I am still moving through the justice system. I await whatever lies ahead. But whatever the outcome, this pilgrimage in the Clayton County Jail has taught me more of the meaning of the Thomas Merton prayer than my many previous readings;
“My Lord God, I have no idea where I am going. I do not see the Road ahead of me. I cannot know for certain where it will end. Nor do I really know myself, and the fact that I think that I am following your will does not mean that I am doing so. But I believe that the desire to please you does in fact please you. And I hope I have that desire in all that I am doing. I hope that I will never do anything apart from that desire. And I know that if I do this you will lead me by the right Road, though I may know nothing about it.

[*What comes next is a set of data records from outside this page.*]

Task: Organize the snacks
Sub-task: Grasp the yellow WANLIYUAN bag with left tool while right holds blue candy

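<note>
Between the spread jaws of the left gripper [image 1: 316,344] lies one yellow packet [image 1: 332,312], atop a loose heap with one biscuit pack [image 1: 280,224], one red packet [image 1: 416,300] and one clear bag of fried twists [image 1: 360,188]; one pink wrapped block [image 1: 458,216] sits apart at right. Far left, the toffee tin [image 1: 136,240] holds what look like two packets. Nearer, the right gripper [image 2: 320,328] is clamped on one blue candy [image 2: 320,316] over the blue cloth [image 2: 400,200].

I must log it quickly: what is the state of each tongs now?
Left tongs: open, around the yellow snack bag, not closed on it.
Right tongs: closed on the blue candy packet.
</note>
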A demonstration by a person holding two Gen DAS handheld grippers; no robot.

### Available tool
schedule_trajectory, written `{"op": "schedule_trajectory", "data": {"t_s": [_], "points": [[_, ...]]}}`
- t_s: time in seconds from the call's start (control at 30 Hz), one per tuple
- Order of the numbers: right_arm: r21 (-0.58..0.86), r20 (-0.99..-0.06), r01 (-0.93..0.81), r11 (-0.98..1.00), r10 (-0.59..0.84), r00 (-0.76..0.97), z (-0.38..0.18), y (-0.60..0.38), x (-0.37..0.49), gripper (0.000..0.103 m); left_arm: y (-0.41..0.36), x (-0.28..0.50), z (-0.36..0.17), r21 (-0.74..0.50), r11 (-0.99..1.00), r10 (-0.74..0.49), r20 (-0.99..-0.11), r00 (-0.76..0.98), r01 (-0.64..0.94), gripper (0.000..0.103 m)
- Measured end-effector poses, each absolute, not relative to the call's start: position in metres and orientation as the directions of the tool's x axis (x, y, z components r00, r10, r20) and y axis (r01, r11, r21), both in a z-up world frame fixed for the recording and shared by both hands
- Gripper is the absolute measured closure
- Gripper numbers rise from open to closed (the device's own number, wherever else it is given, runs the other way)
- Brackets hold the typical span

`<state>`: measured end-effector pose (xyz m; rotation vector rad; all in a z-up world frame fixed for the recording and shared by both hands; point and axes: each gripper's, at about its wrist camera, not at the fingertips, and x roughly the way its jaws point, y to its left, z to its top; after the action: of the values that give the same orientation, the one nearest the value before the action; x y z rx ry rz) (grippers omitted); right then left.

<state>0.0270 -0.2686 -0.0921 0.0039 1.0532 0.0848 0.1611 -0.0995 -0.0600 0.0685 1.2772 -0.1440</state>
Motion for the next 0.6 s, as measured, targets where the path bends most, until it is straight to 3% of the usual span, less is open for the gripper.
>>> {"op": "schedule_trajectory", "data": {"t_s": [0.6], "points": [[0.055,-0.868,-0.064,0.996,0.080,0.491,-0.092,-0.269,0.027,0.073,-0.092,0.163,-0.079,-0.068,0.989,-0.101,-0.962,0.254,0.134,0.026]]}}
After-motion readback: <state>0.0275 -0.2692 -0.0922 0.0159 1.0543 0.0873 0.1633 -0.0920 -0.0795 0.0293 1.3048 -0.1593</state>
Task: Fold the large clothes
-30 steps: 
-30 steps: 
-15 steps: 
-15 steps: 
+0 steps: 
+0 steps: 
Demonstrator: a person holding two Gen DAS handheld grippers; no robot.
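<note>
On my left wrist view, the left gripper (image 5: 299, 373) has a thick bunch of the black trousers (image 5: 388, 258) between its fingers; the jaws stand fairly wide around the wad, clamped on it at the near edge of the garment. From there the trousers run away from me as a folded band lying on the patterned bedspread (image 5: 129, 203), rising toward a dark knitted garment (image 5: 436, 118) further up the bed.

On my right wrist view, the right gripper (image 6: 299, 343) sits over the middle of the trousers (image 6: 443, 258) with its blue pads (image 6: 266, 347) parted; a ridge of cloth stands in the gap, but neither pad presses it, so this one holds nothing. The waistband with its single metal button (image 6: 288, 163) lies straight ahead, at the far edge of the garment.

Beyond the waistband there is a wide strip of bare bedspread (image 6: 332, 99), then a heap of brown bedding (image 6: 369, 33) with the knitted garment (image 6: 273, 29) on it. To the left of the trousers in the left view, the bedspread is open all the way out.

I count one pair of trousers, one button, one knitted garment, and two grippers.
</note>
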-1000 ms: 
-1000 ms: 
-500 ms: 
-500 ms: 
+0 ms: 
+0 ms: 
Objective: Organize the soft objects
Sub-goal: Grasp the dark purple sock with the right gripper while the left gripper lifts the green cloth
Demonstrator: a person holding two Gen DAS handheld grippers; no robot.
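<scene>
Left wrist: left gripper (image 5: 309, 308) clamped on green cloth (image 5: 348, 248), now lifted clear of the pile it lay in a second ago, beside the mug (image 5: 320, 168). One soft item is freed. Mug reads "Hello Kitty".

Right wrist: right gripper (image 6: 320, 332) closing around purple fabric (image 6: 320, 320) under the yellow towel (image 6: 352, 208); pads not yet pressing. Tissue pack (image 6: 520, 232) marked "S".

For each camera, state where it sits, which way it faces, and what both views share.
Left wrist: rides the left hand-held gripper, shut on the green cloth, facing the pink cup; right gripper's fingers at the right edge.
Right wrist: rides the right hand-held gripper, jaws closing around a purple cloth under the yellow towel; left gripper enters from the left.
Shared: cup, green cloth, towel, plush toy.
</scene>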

Therefore, will I trust you always, though I may seem to be lost and in the shadow of death. I will not fear, for you are ever with me, and you will never leave me to face my perils alone.”
Thomas Merton “Thoughts in Solitude”
Final Note: Three months after my release, I received great news. My Felony DUI case was dismissed.
In the words of the Alabama District Attorney. ” The State lacks sufficient evidence to prosecute the offense as charged. Further prosecution of this case would not be in the best interest of the State or judicial economy. WHEREFORE, these premises considered, the State of Alabama respectfully requests that the Court dismiss the above-styled case.”
So, as my Jewish friends are fond of saying, “Next year in Jerusalem.”